Still, Clinger says the money should be enough to get the job done.

“I don’t know how you can say (the agency) is being shut down when they have $13.8 million in there,” he said. “I think it was an overreaction.”

But Loux, who resigned from his position at the agency after he gave himself and his staff unauthorized pay raises, said Clinger “wouldn’t have any clue as to what it would take to prosecute a case before the (Nuclear Regulatory Commission). He’s a bean counter and knows nothing about the process,” Loux said. “The new director doesn’t either, and the governor doesn’t. I don’t think they’re in a position to be making judgments in the place of the attorney general. They simply don’t have a clue.”

Loux also said that cutting all but two positions at the agency would be a serious mistake, especially because Gibbons recently appointed a new director with no experience in energy issues, environmental law or the history of the Yucca Mountain project.

In an interview with the Sun this month, Bruce Breslow, the former television reporter and Sparks mayor who took over the agency last week, said he would rely on staff to help get him up to speed on Yucca. But Loux and others said that with no staff left to rely on, Breslow, no matter how enthusiastic, would be hamstrung.

Breslow declined to comment on the budget this week. He referred a reporter to Bryan for comment.

“Without those positions I just don’t know how the office can function, particularly when we are so close to a turning point that could mean the ultimate collapse of the Yucca Mountain project,” Bryan said.

Legislative Democrats have vowed that funding for the agency and litigation to fight the project will be restored.

“His budget is not the answer,” state Senate Majority Leader Steven Horsford said. “The significant reduction of this office is an example of how it is not the answer.”

Horsford said legislators’ bipartisan effort to craft a better budget began with Thursday’s hearings in Carson City.

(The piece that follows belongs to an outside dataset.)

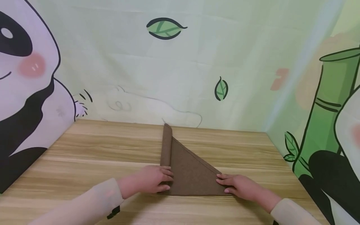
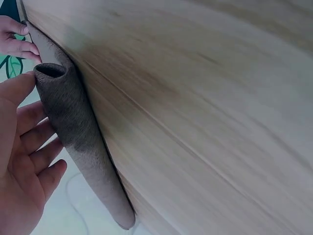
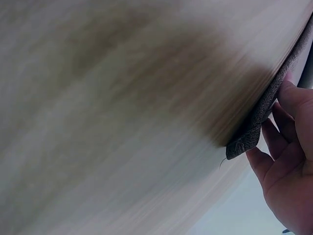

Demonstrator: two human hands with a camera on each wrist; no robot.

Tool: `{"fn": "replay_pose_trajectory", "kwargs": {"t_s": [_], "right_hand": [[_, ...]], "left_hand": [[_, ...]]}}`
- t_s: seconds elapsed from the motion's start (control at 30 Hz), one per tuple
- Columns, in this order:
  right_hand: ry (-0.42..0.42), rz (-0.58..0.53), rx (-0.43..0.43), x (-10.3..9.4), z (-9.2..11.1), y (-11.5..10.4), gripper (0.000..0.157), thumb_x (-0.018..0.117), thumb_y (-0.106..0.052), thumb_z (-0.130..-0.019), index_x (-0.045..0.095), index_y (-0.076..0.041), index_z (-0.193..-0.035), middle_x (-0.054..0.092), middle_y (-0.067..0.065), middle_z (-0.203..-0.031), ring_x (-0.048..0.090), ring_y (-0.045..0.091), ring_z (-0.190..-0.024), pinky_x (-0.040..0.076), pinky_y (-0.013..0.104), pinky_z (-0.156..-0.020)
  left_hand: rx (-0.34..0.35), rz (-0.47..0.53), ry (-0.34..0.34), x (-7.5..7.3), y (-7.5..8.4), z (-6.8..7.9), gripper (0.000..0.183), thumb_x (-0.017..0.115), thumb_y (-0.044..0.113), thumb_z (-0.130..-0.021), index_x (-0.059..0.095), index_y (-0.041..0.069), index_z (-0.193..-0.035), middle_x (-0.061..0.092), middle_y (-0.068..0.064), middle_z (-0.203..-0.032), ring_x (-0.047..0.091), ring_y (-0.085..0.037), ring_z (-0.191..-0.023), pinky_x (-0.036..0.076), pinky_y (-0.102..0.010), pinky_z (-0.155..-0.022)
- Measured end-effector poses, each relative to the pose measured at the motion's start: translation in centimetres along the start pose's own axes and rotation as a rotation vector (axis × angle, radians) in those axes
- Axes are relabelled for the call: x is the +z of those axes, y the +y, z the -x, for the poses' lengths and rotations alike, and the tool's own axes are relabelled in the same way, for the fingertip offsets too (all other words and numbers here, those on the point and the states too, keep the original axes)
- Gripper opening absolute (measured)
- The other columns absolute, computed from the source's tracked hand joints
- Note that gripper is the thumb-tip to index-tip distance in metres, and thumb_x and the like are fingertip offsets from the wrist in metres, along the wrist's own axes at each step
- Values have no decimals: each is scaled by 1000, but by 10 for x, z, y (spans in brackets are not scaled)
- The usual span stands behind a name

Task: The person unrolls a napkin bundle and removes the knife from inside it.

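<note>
A brown cloth (image 1: 194,172) lies folded into a triangle, with its left side wound into a narrow roll (image 1: 166,145). My left hand (image 1: 153,179) rests on the near part of that roll, fingers extended across it. In the left wrist view the roll (image 2: 80,122) shows a hollow end, where the thumb touches. At the cloth's right corner, my right hand (image 1: 243,186) lays its fingertips on top, thumb near the front edge. The right wrist view shows the corner's layered edge (image 3: 244,139) against the fingers (image 3: 261,161), which are only loosely bent.
The wood-grain table (image 1: 112,140) carries the cloth near its middle. Behind it hangs a pale green backdrop (image 1: 126,62) printed with leaves, pandas and bamboo (image 1: 326,118). The far tip of the roll reaches the table's back edge.
</note>
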State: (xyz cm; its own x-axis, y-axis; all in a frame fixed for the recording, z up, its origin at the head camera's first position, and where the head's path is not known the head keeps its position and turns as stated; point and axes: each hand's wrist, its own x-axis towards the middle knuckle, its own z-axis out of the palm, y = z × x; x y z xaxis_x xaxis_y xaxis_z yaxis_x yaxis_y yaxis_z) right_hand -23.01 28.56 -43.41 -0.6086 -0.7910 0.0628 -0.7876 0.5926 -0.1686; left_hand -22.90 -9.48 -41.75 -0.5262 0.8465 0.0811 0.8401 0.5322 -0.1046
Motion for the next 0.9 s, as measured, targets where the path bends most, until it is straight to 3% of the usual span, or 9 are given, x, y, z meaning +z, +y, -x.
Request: {"fn": "replay_pose_trajectory", "kwargs": {"t_s": [0.17, 0.53, 0.73, 0.9], "right_hand": [[11, 15, -7, -1, 2, 2, 41, 64, -21, -93, 63, -4, -131, 61, 19, -136, 62, 35, -121, 56, 41, -95], [3, 23, 8, -5, 10, 7, 41, 64, -20, -93, 64, -3, -130, 61, 20, -136, 62, 36, -121, 55, 42, -96], [30, 34, -14, -2, 15, 14, 40, 64, -21, -93, 65, -3, -129, 62, 21, -134, 64, 35, -119, 56, 41, -93], [6, 19, 7, -4, 17, 15, 40, 64, -22, -94, 64, -4, -130, 61, 21, -135, 63, 36, -120, 56, 40, -94]], "left_hand": [[-29, 10, -7, -1, -4, 8, 33, 62, 35, -96, 71, 13, -119, 69, -3, -128, 60, -33, -127, 51, -37, -104], [-45, 37, 28, -8, -9, 24, 41, 69, 35, -88, 71, 7, -118, 69, -11, -127, 68, -26, -114, 57, -34, -94], [-71, 32, -24, -4, -10, 28, 43, 70, 32, -88, 69, 6, -122, 67, -13, -130, 70, -24, -110, 58, -32, -91], [-64, 64, -23, -3, -7, 29, 42, 69, 29, -89, 68, 4, -123, 66, -14, -131, 69, -27, -111, 57, -33, -94]]}}
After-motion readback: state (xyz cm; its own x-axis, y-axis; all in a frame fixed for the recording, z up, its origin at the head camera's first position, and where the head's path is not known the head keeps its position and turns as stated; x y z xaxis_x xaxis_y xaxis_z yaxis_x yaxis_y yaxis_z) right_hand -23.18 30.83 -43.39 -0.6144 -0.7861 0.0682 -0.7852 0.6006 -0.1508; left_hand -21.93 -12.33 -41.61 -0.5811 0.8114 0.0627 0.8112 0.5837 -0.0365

Loux said he hopes the message that Nevadans will not accept the nation’s nuclear waste comes across more clearly in that budget than in the governor’s.

“We should be sending the message to the federal government that we are still serious,” Loux said. The governor’s budget “advertises to the (Energy Department) and the nuclear industry that the resolve to continue this fight is just not there anymore, at least not on his part.”